**PROBLEM:** Write the listing below out again exactly, though only as far as the line with "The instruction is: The", which is included.
· · ·
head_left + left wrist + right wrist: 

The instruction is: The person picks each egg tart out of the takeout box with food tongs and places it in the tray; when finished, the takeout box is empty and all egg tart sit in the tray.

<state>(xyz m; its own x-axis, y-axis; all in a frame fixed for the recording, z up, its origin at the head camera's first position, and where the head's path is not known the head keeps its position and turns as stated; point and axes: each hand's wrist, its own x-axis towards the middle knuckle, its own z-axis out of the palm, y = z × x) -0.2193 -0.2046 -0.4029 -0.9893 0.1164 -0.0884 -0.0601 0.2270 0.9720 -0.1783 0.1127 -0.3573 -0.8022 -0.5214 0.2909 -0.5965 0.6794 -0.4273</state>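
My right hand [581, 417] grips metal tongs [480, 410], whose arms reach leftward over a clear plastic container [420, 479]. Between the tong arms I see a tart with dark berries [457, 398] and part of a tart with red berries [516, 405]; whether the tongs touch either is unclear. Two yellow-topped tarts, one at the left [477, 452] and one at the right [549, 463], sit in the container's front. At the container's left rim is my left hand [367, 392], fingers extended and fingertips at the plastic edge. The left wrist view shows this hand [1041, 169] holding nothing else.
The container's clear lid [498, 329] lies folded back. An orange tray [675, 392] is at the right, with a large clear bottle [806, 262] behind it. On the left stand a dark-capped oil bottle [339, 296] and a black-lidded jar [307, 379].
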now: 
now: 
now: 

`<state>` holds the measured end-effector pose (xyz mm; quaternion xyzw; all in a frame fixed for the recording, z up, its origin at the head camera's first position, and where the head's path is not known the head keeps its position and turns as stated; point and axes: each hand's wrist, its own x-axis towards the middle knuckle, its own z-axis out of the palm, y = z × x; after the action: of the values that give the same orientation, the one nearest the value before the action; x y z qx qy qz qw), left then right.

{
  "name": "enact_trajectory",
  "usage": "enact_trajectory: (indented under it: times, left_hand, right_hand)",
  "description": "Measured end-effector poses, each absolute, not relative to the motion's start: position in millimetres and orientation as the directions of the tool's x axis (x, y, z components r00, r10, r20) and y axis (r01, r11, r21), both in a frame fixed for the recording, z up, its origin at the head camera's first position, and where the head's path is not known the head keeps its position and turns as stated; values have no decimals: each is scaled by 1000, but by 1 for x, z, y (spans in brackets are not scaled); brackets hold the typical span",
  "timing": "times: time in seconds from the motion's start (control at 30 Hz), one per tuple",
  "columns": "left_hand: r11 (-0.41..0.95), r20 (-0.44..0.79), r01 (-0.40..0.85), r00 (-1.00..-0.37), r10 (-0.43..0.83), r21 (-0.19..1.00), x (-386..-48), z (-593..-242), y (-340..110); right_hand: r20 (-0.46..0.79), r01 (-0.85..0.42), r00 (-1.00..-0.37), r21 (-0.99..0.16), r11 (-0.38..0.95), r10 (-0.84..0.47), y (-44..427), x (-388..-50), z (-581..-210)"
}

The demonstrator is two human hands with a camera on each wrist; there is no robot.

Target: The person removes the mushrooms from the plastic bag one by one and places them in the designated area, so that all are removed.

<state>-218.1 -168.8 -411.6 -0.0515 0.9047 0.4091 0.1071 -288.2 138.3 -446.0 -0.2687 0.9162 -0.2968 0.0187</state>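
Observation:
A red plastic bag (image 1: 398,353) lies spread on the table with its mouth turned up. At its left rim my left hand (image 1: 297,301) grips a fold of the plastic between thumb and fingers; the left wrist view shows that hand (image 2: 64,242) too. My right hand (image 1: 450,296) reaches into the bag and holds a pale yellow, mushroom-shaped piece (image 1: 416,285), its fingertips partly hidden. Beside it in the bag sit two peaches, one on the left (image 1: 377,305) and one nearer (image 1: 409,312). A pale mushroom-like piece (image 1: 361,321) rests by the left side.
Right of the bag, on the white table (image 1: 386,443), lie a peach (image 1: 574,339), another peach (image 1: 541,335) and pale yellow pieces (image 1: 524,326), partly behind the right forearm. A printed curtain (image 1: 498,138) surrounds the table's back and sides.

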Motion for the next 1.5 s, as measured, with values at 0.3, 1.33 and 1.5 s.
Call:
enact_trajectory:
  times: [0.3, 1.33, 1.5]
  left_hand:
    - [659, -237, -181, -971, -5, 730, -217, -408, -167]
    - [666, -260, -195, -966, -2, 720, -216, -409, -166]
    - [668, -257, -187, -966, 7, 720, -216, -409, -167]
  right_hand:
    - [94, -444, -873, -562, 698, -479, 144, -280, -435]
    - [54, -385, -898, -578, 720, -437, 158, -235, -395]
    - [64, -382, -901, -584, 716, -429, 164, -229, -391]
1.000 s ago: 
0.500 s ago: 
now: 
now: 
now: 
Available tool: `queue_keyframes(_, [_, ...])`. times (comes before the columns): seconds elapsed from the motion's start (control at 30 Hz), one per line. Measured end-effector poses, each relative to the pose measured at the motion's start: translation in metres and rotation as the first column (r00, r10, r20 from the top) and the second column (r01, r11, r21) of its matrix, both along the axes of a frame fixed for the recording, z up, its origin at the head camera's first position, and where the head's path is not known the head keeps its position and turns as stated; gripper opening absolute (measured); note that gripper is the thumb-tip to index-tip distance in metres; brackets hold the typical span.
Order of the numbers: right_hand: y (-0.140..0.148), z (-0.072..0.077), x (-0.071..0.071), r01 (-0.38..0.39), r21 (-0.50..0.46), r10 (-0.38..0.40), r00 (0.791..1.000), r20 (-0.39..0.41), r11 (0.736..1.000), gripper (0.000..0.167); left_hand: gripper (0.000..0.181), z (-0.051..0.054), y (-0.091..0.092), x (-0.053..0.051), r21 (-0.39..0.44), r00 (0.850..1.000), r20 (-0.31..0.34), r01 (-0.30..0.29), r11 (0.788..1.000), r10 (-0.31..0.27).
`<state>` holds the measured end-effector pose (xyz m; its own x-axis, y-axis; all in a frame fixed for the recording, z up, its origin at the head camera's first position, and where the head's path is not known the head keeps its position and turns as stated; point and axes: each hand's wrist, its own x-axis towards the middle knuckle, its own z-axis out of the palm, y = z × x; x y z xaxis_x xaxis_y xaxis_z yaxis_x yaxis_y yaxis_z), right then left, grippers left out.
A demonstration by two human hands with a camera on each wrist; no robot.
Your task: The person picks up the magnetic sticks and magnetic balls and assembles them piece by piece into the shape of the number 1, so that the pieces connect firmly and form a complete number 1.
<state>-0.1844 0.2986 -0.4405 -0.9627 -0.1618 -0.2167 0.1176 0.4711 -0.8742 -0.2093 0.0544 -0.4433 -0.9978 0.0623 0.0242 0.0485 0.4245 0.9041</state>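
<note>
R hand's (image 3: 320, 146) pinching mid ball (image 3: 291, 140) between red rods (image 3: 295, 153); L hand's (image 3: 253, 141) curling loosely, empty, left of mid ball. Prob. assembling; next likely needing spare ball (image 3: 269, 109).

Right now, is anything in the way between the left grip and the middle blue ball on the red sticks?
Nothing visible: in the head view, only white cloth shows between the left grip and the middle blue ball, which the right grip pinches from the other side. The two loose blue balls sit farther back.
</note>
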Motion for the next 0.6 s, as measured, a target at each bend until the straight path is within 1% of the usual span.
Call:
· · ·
**RESULT OF THIS EXERCISE:**
head_left + left wrist + right wrist: 

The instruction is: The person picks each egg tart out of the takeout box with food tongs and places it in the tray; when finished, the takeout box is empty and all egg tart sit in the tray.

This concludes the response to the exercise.